No hubo huevos. Ni ocasión. Ni plop, puestos a enumerar. El martillo lo llevaba, y creánme que es notable el hormigueo que a uno le entra cuando pasea por la Gran Vía con un peso anormal en el cinturón y un mango extra entre las piernas. Cierto es que esta avenida, verdadera aorta babilónica, es un río de dementes en cuyas orillas se amontonan mendigos y otros seres amputados, y quién sabe cuántos de los que van camino del bar o a por el pan llevan armas aún peores que un martillo, a punto de dispararse. Pero no entremos en paranoias de telediario.
La ocasión no la hubo porque ya en la calle caí en la cuenta de que no sabía dónde tenía lugar el cónclave preestreno, ni cuál de todos era el sucio tugurio donde habrían de hurgarse mutuamente los esfínteres.
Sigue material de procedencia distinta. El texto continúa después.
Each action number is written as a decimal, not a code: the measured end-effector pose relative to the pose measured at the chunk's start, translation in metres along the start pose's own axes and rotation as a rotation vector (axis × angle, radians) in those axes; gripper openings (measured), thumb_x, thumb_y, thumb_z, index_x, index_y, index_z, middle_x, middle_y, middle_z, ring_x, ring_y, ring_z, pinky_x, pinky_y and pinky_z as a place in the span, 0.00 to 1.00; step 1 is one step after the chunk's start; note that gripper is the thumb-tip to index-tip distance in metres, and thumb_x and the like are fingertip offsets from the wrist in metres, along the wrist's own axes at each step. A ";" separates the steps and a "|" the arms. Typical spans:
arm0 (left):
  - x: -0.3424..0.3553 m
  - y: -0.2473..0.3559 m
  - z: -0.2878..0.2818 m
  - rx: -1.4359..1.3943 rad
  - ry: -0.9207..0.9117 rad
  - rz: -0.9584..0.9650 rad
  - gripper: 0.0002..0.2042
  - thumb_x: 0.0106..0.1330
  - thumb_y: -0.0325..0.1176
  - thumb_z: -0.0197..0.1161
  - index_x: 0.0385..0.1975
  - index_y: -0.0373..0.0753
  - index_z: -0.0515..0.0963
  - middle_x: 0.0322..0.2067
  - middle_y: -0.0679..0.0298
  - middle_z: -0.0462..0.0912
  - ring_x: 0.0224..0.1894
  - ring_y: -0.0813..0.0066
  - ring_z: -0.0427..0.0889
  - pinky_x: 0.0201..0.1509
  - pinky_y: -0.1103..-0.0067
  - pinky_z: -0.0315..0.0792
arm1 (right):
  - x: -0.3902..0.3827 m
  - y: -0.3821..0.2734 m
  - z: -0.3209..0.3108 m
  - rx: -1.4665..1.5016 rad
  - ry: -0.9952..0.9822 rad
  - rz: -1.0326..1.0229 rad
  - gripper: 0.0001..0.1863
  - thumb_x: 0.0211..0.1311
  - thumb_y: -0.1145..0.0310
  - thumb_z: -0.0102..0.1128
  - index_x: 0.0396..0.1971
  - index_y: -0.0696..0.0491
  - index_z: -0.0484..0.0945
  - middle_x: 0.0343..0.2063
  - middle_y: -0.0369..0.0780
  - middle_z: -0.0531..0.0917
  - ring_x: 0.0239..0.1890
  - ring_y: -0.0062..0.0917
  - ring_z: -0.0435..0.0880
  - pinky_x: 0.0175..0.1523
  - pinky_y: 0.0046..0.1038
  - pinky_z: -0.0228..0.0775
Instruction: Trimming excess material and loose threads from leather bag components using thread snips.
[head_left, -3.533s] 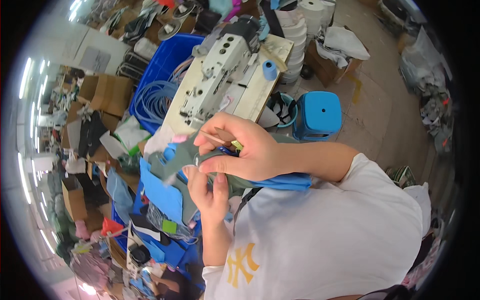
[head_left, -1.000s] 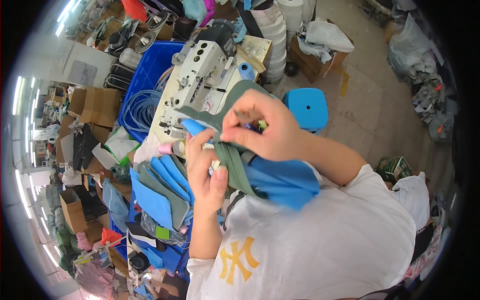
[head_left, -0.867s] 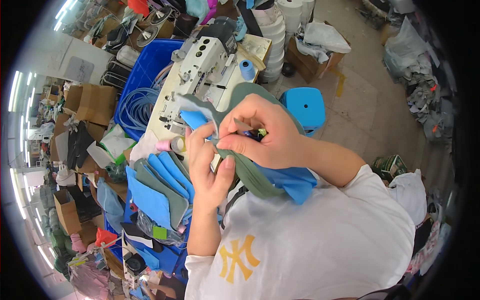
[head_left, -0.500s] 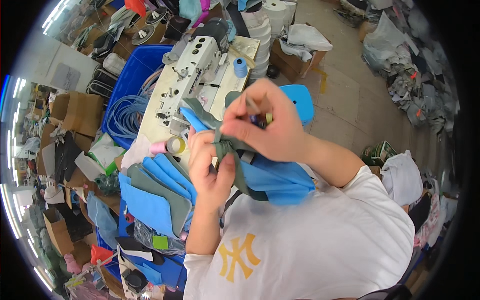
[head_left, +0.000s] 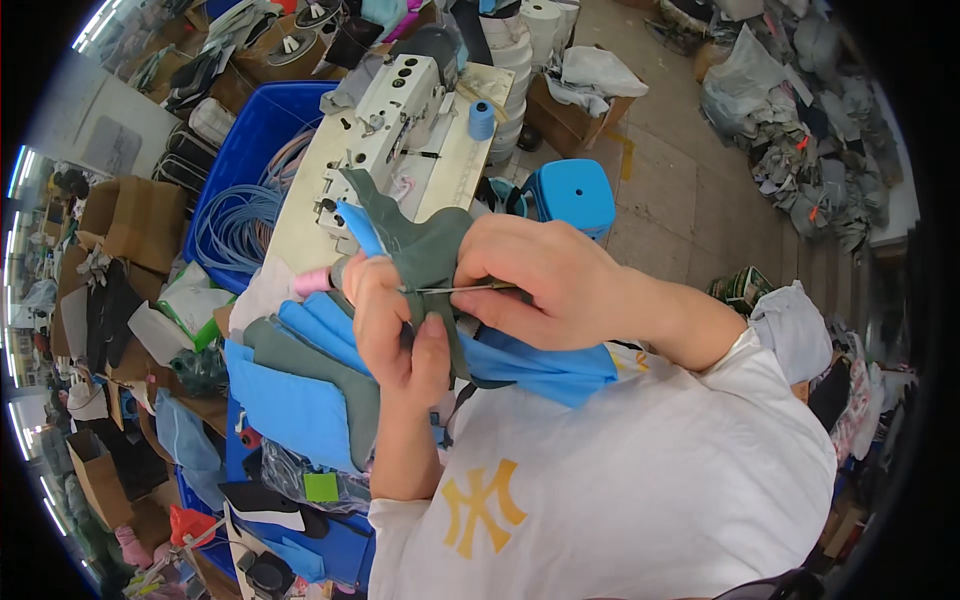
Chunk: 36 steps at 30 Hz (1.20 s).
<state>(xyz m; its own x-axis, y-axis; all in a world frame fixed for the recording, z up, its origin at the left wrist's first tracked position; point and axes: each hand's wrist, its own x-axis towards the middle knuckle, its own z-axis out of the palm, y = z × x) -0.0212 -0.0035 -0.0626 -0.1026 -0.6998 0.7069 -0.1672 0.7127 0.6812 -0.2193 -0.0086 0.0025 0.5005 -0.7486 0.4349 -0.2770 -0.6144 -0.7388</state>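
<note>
My left hand (head_left: 392, 335) pinches a dark green and blue fabric piece (head_left: 425, 245) between thumb and fingers. The green part stands up above the hand, and a blue part (head_left: 560, 365) hangs down to the right against my shirt. In my right hand (head_left: 550, 275) is a thin, pointed metal tool (head_left: 436, 290), closed between thumb and fingers. Its tip points left and lies against the green cloth by my left fingers. My right fingers cover most of its handle, so its exact kind is unclear.
Beyond my hands stands a white sewing machine (head_left: 385, 115) on its table, with a blue thread cone (head_left: 481, 120). Folded blue and green pieces (head_left: 290, 390) lie left, near a pink thread spool (head_left: 312, 281). A blue stool (head_left: 575, 193) stands right; a blue bin (head_left: 235, 150) holds cords.
My right hand has come down and turned, bringing the metal tool level against the cloth. The green fabric is spread more upright above my left hand. The whole view has shifted slightly.
</note>
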 end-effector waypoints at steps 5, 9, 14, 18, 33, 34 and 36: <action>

Normalmente disfruto de estos momentos de bendita ignorancia amnésica, me quitan un gran peso de encima, pero esta vez no era en absoluto conveniente para mis planes. Hube de volver a mi casa, pensando que tal vez fuera mejor así, pues de haber conseguido mi propósito y matado a los directores, la publicidad sería eternamente gratis, el éxito comercial de la película estaría asegurado y por si fuera poco dos de sus autores quedarían muertos: habría ejecutado sin querer la maniobra promocional perfecta, algo que jamás podría perdonarme.
Ah, urbe antropófaga. No es tan fácil como yo pensaba conseguir que me echen a tus putas calles. Ni siquiera puede uno dejarse llevar por la ira justiciera y cometer gratificantes barbarismos sin que una horda de advenedizos saque provecho.